Finn has a blog, foodforthoughtful action.com, which he uses mainly as a creative outlet and place to collect the latest news on these issues. “I look at it as providing a resource for learning more about food waste and food insecurity.”

ARE YOU GOING TO EAT THAT? Finn is a dedicated user of the PowerPoint presentation, and he features photos he’s taken himself, including one of a pile of roasted chickens. Like, a big pile. He has a habit, he said, of documenting egregious examples of food waste at restaurants and markets. “I sometimes swing around to the back and see what I can find.” In that particular case, at a supermarket, “It was a January or February day and I could smell these chickens. It was like Thanksgiving. It smelled tremendous.” The chickens were still warm. “There was absolutely no reason they couldn’t have been eaten.”

He encourages shoppers to ask their retailers what they do with their excess food. There has to be a better place for chickens an hour past their sell-by date to end up than the dumpster.

KITCHEN TIPS? Since he’s the waste expert, what tips does he have for getting the most out of a load of groceries? “Use your freezer.” Plan better. “Shop your pantry.” And maybe dedicate a day every week to using up leftovers. “Maybe it’s a stew or a quiche, somewhere where you can put a lot of foods together.” Soup and pizza are popular vehicles for leftovers. “Shepherd’s pie is another example. My kids (he has four, two still at home) love that because of the mashed potatoes.”

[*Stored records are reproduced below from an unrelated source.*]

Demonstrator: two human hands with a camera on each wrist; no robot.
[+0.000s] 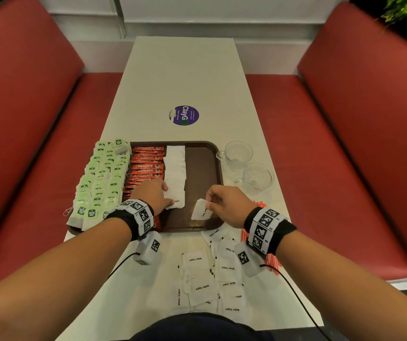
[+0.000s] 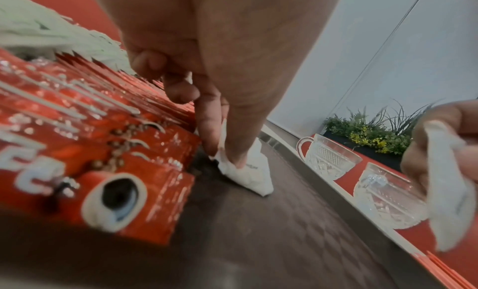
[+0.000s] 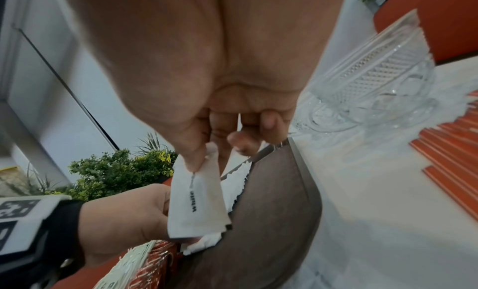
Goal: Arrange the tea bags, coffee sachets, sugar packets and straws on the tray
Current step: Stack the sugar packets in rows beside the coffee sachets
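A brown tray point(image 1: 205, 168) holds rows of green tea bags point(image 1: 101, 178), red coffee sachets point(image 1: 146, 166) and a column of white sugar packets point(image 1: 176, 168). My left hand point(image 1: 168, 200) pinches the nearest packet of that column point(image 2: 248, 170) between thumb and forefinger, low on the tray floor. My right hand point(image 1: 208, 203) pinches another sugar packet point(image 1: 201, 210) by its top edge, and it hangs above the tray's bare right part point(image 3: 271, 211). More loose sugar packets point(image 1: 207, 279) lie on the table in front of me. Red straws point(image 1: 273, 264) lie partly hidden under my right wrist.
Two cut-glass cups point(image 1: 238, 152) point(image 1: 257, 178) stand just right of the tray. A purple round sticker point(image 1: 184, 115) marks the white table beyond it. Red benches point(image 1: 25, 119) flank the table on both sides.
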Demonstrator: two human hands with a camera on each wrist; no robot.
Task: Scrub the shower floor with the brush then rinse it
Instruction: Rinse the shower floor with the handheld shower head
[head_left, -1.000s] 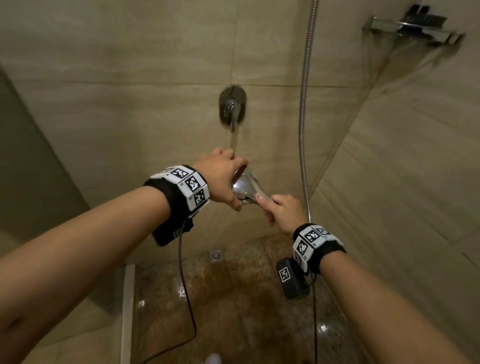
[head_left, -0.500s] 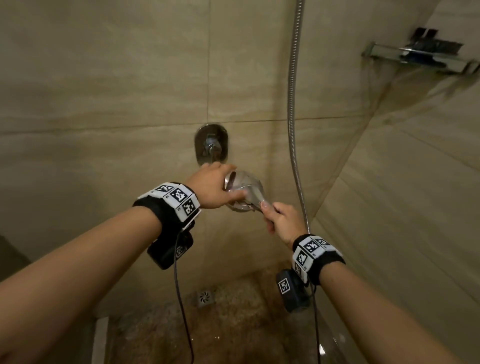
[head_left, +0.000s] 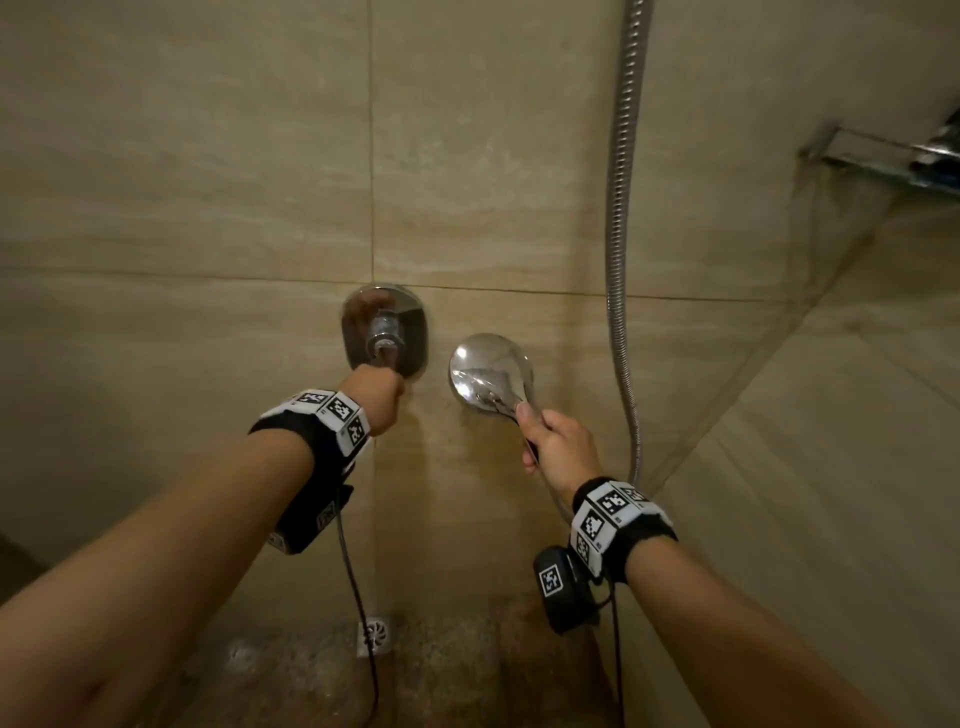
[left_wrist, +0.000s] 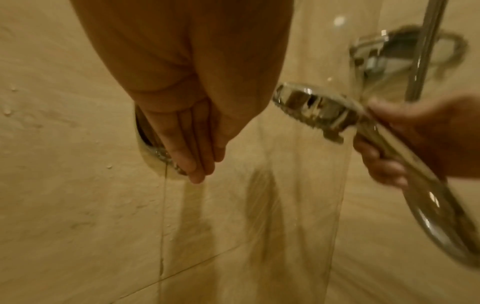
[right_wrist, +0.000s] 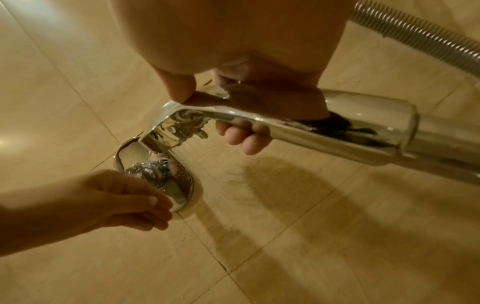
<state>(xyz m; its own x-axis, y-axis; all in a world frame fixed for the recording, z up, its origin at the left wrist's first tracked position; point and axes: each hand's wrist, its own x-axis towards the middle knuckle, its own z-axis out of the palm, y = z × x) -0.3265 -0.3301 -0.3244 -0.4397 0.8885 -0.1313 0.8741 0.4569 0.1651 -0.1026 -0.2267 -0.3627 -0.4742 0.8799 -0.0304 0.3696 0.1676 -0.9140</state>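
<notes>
Shower head is in my right hand, fingers wrapped round its handle, head up and angled left toward the far wall, spraying water. My left hand is on the mixer valve, fingers straight. No readable labels.

- Large beige tile walls meet in a corner on the right.
- A speckled brown floor with a square metal drain.
- A chrome shelf high on the right wall.
- Dim, warm light.
</notes>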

Then there’s taking, let’s say, a more considered view of the sell-by date on food. “So many of us think you pull that milk out of the refrigerator and you better dump it all because it is past the date.” Stopping food waste is an important step in the fight against climate change, he said. “We ought to be talking more about it.” At this point we had to ask, is he acquainted with U.S. Rep. Chellie Pingree’s work on this very issue? Yes. “Ironically, I moved right into Chellie Pingree’s district.”